Semis de culture

C’est le printemps. Semons.

À la Tohu, une exposition magnifique et lumineuse dans un lieu magnifique et lumineux.

Livré par le facteur ce matin “The gang that wouldn’t write straight” - l’histoire de quelques illuminés allumés - et des fois carrément dopés -  qui ont changé le journalisme en Amérique; Wolfe, Thompson, Didion, Capote, Mailer…

Et “Swimming in a sea of death” - de David Rieff sur la mort de sa mère, un monstre, une femme, une essayiste formidablement douée, Susan Sontag. Je dois ma découverte de Sontag à Paule Baillargeon, que je ne remercierai jamais assez.

Vive la Chine liiiiibre!

Le site de Radio-Canada était peut-être inaccessible en Chine mais “Lord of Warcraft“?

Absolutely no problem!

Les joueurs ont un serveur chinois qui est ouvert comme une auberge espagnole et libre comme un balcon Gaulois.

C’est ben pour dire…

L’information, c’est comme l’amour, c’est pas parce que c’est “sérieux” que c’est là que ça se passe.

Les enfants de nos vies

Intellex a écrit un billet là là… Comme dirait Avard, “parce que c’est aussi ça la vie”.

J’étais belle mère à dix-huit ans. D’un petit Frédéric de six ans, tendre, fragile et anxieux. Je débarquais en Bretagne, il m’a fait connaitre les bateaux dont il connaissait tout, les glaces Miko, les tables bancales, le stress du CP1 et les joies de prendre soin d’un plus petit que soi. Un petit français en pull marin. Quand j’ai quitté son père, je n’ai eu qu’un regret, Frédéric.
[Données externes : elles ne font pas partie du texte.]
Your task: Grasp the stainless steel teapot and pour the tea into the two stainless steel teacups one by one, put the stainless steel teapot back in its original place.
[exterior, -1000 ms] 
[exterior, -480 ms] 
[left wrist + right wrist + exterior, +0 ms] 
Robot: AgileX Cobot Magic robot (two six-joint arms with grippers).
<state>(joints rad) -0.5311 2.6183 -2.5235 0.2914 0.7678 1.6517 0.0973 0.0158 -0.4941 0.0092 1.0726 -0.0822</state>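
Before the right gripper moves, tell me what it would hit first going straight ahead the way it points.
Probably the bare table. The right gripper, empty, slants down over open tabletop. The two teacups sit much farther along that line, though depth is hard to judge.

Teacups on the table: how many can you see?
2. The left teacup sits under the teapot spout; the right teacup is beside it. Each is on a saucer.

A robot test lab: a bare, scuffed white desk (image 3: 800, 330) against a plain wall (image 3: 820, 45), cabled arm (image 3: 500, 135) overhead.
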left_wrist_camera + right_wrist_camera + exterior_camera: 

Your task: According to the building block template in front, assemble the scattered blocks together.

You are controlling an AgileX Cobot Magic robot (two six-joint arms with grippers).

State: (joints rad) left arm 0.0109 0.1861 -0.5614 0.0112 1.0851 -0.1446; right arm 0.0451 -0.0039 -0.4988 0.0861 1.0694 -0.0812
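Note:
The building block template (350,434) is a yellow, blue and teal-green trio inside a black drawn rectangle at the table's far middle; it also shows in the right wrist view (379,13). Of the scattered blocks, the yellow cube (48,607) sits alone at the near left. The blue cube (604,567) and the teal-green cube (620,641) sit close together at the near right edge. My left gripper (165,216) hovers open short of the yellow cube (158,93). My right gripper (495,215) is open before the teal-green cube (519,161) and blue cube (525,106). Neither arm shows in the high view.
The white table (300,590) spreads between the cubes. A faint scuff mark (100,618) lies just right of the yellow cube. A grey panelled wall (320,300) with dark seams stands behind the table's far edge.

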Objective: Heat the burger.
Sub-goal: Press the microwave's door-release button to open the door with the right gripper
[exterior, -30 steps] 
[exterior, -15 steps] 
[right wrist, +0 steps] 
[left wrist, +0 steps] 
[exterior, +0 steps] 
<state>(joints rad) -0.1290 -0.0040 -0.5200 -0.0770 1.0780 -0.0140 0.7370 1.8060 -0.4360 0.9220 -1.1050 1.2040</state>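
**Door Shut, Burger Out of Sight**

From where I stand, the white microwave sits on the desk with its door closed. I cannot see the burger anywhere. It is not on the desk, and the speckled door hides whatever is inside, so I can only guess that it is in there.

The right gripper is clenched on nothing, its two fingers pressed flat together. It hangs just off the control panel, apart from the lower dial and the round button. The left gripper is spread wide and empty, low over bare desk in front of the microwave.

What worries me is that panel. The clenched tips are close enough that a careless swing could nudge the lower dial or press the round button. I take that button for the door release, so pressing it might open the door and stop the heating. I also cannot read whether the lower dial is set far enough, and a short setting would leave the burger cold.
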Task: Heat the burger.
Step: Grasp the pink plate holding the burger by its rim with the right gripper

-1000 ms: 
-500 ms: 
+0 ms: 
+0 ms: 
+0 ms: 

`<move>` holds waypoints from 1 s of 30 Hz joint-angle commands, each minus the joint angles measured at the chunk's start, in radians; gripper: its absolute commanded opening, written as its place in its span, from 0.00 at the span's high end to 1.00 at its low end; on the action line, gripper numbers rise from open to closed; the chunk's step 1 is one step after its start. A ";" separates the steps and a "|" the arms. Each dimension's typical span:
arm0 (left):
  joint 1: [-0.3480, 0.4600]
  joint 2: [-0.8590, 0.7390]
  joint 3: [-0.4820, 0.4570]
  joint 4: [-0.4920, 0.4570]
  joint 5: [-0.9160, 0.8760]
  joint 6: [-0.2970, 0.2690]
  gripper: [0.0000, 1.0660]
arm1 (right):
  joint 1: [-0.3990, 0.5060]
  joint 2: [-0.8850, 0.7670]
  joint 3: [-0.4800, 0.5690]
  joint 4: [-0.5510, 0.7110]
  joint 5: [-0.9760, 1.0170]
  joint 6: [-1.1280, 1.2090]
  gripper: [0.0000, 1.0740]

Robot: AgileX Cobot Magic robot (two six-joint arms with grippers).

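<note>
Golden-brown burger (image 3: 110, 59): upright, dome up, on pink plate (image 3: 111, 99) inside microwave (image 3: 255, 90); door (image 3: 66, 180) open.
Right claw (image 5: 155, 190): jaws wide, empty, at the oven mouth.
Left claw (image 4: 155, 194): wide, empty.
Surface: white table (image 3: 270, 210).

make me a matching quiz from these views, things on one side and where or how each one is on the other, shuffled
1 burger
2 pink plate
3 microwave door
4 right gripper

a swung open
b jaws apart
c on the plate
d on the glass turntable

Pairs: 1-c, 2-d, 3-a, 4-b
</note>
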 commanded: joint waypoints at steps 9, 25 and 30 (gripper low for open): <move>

J’ai refais ma vie à Montréal, lui a continué la sienne sur les rives du golf du Morbihan.

Et puis, l’été de ses dix-sept ans, il est venu voir de quoi il en retournait en terre d’Amérique. Il a passé l’été chez nous, nous avons repris la conversation là où nous l’avions laissée.

Il est devenu notaire maritime, il s’est marié, il a un fils.

Et j’ai compris un truc; on n’est pas “un rôle”, ni mère, ni belle-mère, ni blonde de, ni quoi que ce soit.

On est là, avec cet être là, ou on n’y est pas.

L’amour est conditionnel aux affinités, comme avec les grands.

*** Add: il arrive que je fasse mal les mises en lien, pardonnez-moi.

Metropolis

Des cinéastes hollandais ont fait un portrait de notre Pierre Léon, écrivain, blogueur, taximan amoureux de la métropole et de sa faune.

Ça se sent dans ses écrits, ça se voit dans son visage - Pierre Léon, c’est la dignité tranquille de l’humaniste qui garde sa morale là où elle doit être; bien au chaud, à l’intérieur, solide et pudique.

Une ville, c’est aussi le meilleur de ses habitants.

Ambivalence équitable

Je ne sais pas trop quoi penser de cette tendance équitable…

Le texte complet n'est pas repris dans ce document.